OK. What about this statement on QEMU-website: "When used as a virtualizer, QEMU achieves near native performances by executing the guest code directly on the host CPU." To me it means that you can use QEMU for virtualization. As far as I understood you need a kernel module (emulators/kqemu-kmod) to use this feature that's not ported to FreeBSD for QEMU-versions after 0.11.
 
trutlze said:
OK. What about this statement on QEMU-website: "When used as a virtualizer, QEMU achieves near native performances by executing the guest code directly on the host CPU." To me it means that you can use QEMU for virtualization.
It's possible they now have that feature.
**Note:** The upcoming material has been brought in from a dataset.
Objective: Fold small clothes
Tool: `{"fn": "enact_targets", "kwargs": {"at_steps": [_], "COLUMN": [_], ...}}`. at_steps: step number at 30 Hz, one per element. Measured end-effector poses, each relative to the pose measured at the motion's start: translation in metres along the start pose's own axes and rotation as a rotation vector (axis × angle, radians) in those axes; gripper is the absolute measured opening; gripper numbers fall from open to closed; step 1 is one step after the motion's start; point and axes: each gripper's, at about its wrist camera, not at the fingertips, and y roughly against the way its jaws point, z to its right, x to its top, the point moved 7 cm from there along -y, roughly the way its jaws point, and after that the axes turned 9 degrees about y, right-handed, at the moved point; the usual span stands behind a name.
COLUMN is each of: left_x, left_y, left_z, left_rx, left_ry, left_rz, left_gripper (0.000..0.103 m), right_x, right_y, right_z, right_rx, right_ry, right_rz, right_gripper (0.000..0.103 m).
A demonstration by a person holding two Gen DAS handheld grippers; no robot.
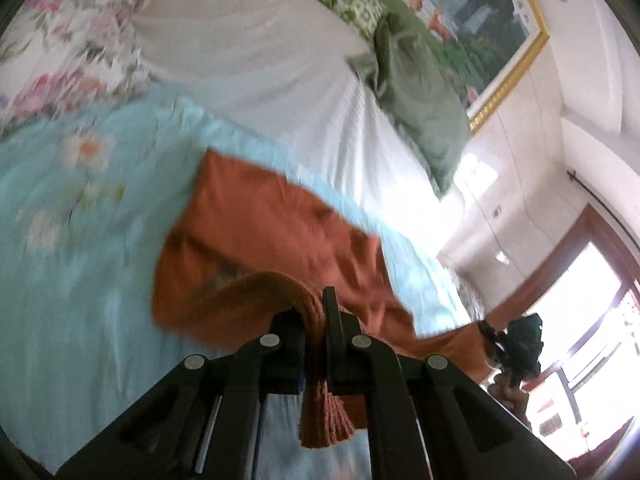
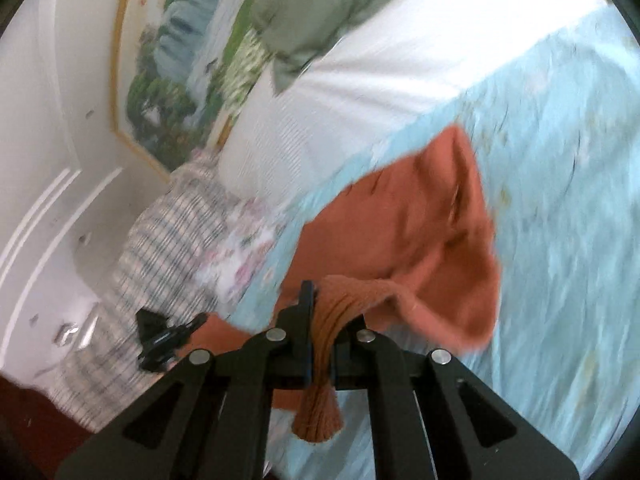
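A small rust-orange garment (image 1: 276, 232) hangs over the light blue floral bedspread (image 1: 80, 208), held up by both grippers. My left gripper (image 1: 316, 312) is shut on its ribbed waistband, which bunches between the fingers. My right gripper (image 2: 320, 308) is shut on the ribbed band at the other end; the garment (image 2: 436, 232) drapes forward from it. The right gripper also shows small in the left wrist view (image 1: 516, 344), and the left gripper in the right wrist view (image 2: 164, 340). Both views are blurred by motion.
A white sheet (image 1: 272, 72) and a green pillow (image 1: 420, 96) lie at the head of the bed. A gold-framed landscape painting (image 1: 480, 28) hangs on the wall. A checked cloth (image 2: 168, 240) lies at the bed's side. A bright window (image 1: 592, 320) is to the right.
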Motion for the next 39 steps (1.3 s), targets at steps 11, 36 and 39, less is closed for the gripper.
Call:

But it's primarily aimed at emulation rather than virtualization. VirtualBox is primarily virtualization and cannot emulate other architectures.
 
This is what I found so far:

To use virtualization with QEMU you need a kernel module. For older versions of QEMU this was kqemu (emulators/kqemu-kmod). But newer version of QEMU use KVM on Linux. There was a port of Linux KVM for FreeBSD developed in GSoC 2007 but after this there has been no developement of Linux KVM for FreeBSD and in the meanwhile the port is broken.
So you can't compare VirtualBox virtualization to QEMU virtualization on FreeBSD.

QEMU seems to be used for cross-compiling (for example: compiling for ARM platforms (Raspberry) on x86-64 platforms).